What to produce: Say only the number of lines in the entries below that contain "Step".
┌─ Dataset records
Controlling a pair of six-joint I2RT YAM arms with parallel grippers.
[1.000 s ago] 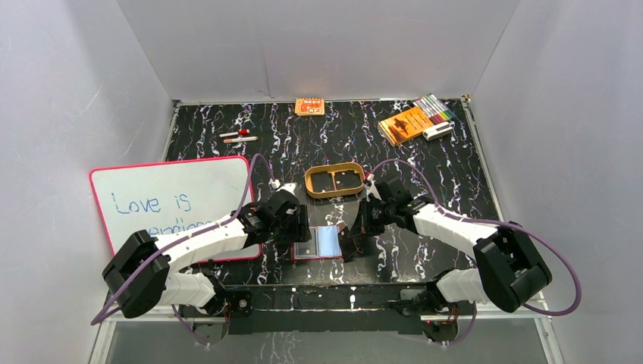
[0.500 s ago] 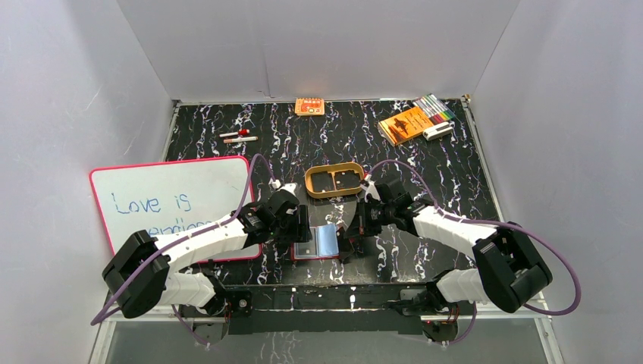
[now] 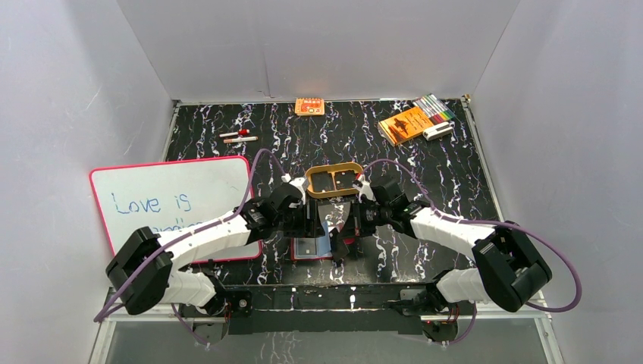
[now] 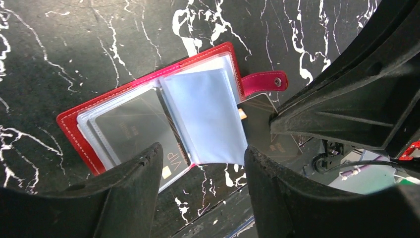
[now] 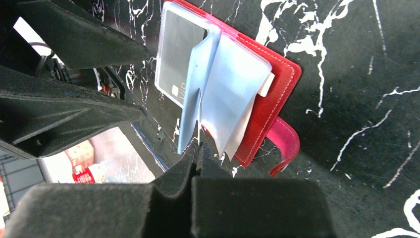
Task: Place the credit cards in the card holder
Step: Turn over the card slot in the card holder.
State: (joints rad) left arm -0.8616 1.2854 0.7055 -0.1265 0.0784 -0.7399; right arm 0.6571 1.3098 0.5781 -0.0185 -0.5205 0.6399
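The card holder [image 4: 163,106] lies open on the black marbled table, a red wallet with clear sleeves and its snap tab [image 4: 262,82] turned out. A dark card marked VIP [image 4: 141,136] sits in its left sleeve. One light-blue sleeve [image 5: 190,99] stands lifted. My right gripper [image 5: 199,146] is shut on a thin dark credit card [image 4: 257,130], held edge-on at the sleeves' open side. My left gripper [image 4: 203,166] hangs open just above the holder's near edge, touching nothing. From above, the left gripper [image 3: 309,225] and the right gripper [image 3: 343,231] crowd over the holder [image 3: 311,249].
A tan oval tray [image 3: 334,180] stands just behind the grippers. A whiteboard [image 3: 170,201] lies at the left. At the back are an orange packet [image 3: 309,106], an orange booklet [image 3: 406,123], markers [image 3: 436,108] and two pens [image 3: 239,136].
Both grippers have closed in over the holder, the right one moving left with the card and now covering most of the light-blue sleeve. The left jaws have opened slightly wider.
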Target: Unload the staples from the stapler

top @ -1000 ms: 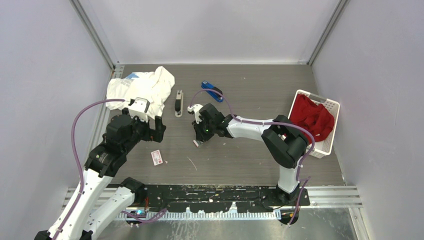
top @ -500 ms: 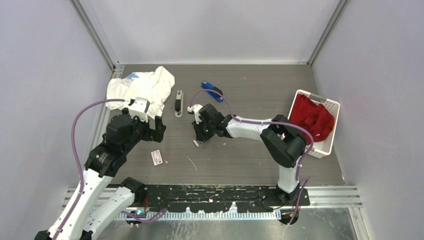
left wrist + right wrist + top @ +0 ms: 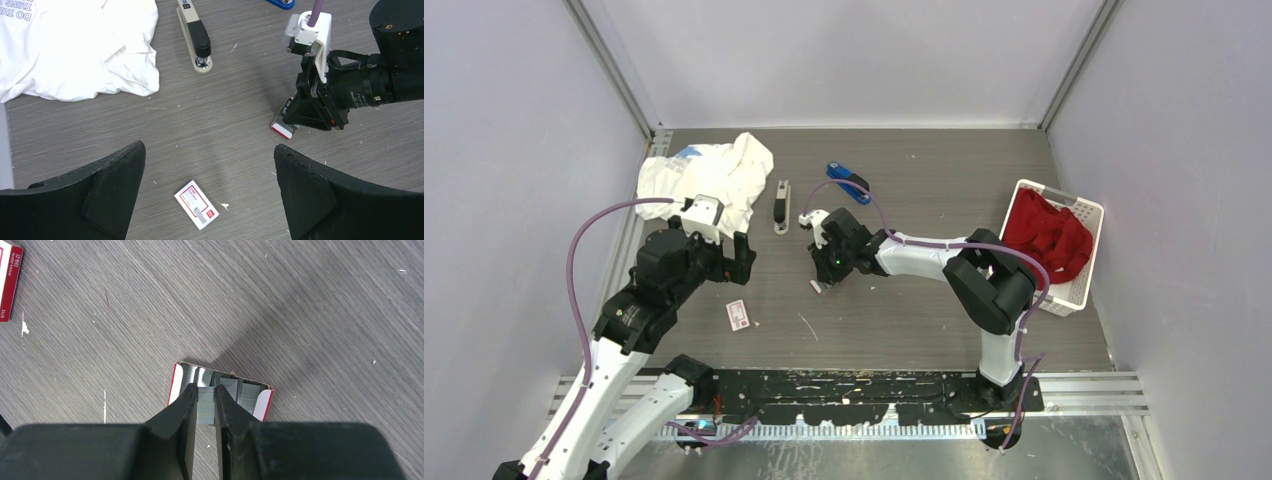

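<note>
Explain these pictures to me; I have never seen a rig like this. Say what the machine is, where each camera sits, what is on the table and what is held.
These are two robot arms bolted at the near edge of a table, each ending in a two-finger gripper. The wide picture is from a fixed camera above and behind them; the other two come from cameras on each wrist, so you see that arm's own fingers. On the table lie a beige-and-black stapler, a white shirt, a small white-and-red box, a blue object, and a white basket holding red cloth. The left gripper is open and holds nothing. The right gripper pinches a strip of staples at an open box tray with more strips in it.
</note>
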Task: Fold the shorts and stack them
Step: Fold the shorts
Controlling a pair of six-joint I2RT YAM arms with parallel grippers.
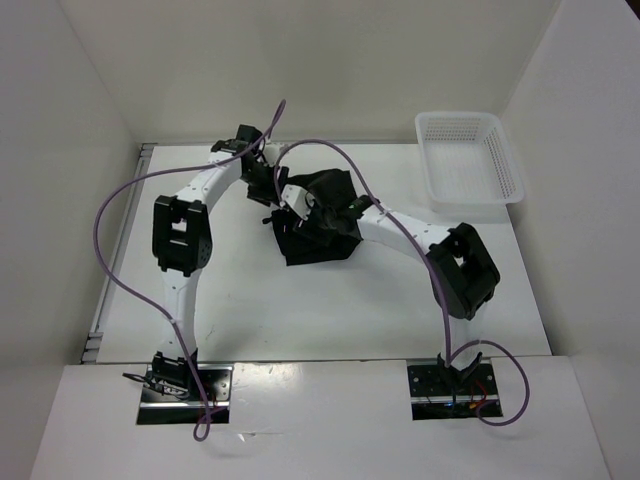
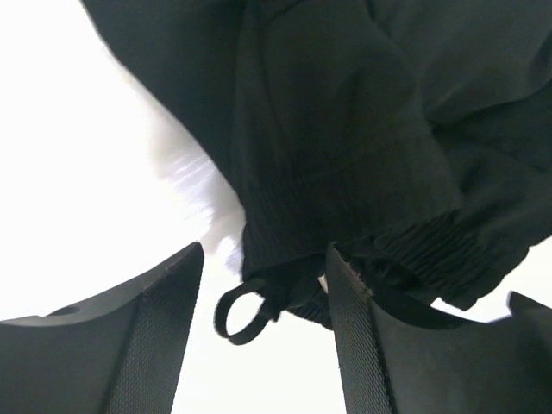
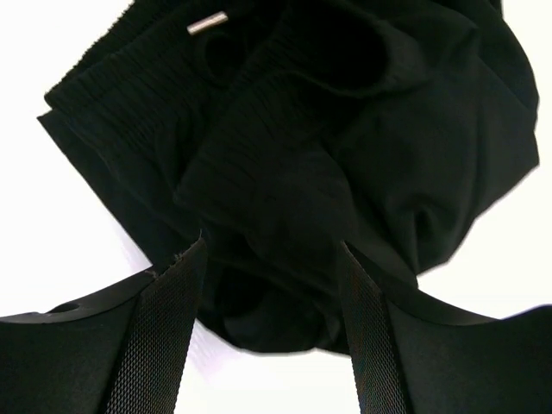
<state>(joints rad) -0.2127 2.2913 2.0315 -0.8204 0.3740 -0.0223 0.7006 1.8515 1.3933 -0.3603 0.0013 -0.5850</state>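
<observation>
Handling these shorts [image 1: 320, 250] means working with light, limp cloth. They lie crumpled in a heap in the middle of the bench [image 1: 300, 310], well apart from the white basket [image 1: 468, 160], and they will likely sag and slide when you lift them. Your left hand [image 2: 263, 259] is spread by the ribbed waistband [image 2: 345, 194], with the drawstring loop [image 2: 241, 312] between its fingers. Your right hand [image 3: 272, 250] is spread too; a bunched fold bulges into the gap, unpinched. The elastic waistband looks like your firmest hold. Take it at two points well apart and pinch deep. Avoid the thin loop, which would probably slip.
</observation>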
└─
Finished task: 2